# What the task requires:
Copy out each line of the listing that has the word "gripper" in it.

# Input data:
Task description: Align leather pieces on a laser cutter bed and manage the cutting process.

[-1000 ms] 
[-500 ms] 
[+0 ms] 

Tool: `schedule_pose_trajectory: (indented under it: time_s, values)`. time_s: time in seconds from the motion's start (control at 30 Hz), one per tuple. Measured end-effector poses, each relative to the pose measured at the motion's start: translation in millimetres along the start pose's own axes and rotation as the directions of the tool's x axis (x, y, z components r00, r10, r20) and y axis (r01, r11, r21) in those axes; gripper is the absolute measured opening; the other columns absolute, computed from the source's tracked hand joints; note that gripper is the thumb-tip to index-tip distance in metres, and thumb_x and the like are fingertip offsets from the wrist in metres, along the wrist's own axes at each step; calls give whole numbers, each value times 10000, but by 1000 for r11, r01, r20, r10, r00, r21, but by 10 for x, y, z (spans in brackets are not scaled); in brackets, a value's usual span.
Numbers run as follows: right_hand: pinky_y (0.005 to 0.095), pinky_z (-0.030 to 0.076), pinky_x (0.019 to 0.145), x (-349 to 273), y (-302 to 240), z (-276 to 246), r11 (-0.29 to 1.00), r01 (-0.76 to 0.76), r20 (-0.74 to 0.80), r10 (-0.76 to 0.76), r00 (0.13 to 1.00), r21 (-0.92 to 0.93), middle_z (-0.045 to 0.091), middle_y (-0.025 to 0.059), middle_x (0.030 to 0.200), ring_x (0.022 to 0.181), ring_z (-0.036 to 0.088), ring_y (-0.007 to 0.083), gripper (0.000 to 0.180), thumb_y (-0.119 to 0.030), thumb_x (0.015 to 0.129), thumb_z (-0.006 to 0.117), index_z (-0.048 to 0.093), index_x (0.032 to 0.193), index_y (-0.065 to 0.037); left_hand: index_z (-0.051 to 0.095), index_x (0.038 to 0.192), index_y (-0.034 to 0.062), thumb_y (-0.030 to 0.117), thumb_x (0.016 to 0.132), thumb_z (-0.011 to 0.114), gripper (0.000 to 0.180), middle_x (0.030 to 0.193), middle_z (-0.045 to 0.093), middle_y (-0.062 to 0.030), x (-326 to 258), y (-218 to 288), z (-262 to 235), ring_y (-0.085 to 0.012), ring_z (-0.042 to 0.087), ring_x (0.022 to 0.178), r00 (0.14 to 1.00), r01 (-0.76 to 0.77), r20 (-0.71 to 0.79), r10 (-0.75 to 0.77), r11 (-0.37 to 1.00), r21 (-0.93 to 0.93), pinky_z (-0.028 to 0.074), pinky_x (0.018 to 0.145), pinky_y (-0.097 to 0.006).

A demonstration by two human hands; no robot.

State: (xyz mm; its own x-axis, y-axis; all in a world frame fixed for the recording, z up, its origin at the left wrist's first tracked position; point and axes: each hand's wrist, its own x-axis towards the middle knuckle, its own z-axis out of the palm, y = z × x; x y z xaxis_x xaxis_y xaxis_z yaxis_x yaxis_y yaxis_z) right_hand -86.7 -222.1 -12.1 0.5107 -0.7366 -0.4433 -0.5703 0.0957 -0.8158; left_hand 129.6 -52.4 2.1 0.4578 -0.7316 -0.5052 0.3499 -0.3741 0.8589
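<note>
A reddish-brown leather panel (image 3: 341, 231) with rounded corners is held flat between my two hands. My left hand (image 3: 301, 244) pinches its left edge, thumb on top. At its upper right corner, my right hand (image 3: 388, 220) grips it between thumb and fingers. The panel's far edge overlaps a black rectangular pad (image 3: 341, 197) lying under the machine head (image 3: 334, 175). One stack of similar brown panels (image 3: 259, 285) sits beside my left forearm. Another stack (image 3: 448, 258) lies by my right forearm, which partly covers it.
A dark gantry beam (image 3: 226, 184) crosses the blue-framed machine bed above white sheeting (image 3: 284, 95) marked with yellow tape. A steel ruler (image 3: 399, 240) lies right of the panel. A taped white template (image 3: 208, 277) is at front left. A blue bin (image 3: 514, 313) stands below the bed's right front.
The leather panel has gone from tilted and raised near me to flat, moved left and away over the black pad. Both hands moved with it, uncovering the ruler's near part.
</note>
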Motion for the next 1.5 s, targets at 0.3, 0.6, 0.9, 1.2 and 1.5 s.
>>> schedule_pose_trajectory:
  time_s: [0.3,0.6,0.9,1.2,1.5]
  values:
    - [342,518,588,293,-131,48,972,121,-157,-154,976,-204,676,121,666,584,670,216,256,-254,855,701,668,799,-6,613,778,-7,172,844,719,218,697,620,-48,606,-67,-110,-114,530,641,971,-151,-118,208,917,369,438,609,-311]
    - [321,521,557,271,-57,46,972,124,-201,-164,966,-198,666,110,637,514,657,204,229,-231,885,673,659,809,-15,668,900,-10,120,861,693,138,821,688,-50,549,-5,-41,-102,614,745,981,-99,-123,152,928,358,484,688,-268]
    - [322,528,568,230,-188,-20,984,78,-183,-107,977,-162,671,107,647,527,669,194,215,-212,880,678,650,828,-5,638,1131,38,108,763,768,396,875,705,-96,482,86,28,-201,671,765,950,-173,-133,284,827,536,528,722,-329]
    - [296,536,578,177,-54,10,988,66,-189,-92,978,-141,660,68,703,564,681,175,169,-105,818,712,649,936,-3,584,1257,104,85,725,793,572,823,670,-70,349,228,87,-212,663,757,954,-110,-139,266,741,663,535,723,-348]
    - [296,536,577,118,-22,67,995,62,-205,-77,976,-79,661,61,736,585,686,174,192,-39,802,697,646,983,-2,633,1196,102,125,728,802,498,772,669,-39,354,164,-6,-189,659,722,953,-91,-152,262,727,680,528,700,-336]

# Result of this exercise:
Tool: `schedule_pose_trajectory: (indented under it: time_s, values)`. time_s: time in seconds from the motion's start (control at 30 Hz), one per tuple. Measured end-effector poses, each relative to the pose measured at the motion's start: translation in millimetres along the start pose's own axes and rotation as the directions of the tool's x axis (x, y, z components r00, r10, r20) and y axis (r01, r11, r21) in those axes; gripper is the absolute measured opening; the other columns absolute, computed from the source's tracked hand joints; note that gripper is the thumb-tip to index-tip distance in metres, and thumb_x and the like are fingertip offsets from the wrist in metres, along the wrist's own axes at each step; calls give whole numbers, each value times 10000, but by 1000 for r11, r01, r20, r10, r00, r21, but by 10 for x, y, z (spans in brackets are not scaled); in brackets, a value's usual span.
Numbers run as follows: right_hand: pinky_y (0.005 to 0.095), pinky_z (-0.030 to 0.076), pinky_x (0.019 to 0.145), x (-349 to 273), y (-302 to 240), z (-276 to 246), r11 (-0.29 to 1.00), r01 (-0.76 to 0.76), r20 (-0.74 to 0.80), r10 (-0.76 to 0.76), r00 (0.13 to 1.00), r21 (-0.92 to 0.93), middle_z (-0.045 to 0.091), middle_y (-0.025 to 0.059), middle_x (0.030 to 0.200), ring_x (0.022 to 0.181), ring_z (-0.036 to 0.088), ring_y (-0.007 to 0.083), gripper (0.000 to 0.180), thumb_y (-0.119 to 0.030), thumb_x (0.015 to 0.129), thumb_z (-0.006 to 0.117), index_z (-0.048 to 0.093), index_x (0.032 to 0.193), index_y (-0.065 to 0.037); left_hand: index_z (-0.051 to 0.095), index_x (0.038 to 0.192), index_y (-0.034 to 0.062), thumb_y (-0.030 to 0.117), thumb_x (0.016 to 0.132), thumb_z (-0.011 to 0.114), gripper (0.000 to 0.180), middle_x (0.030 to 0.193), middle_z (-0.045 to 0.093), middle_y (-0.062 to 0.030), x (-326 to 258), y (-218 to 288), z (-262 to 235), ring_y (-0.085 to 0.012), ring_z (-0.042 to 0.087), ring_x (0.022 to 0.178), r00 (0.14 to 1.00), r01 (-0.76 to 0.77), r20 (-0.71 to 0.79), r10 (-0.75 to 0.77), r11 (-0.37 to 1.00), r21 (-0.93 to 0.93), pinky_z (-0.028 to 0.074), pinky_x (0.018 to 0.145), pinky_y (-0.097 to 0.006).

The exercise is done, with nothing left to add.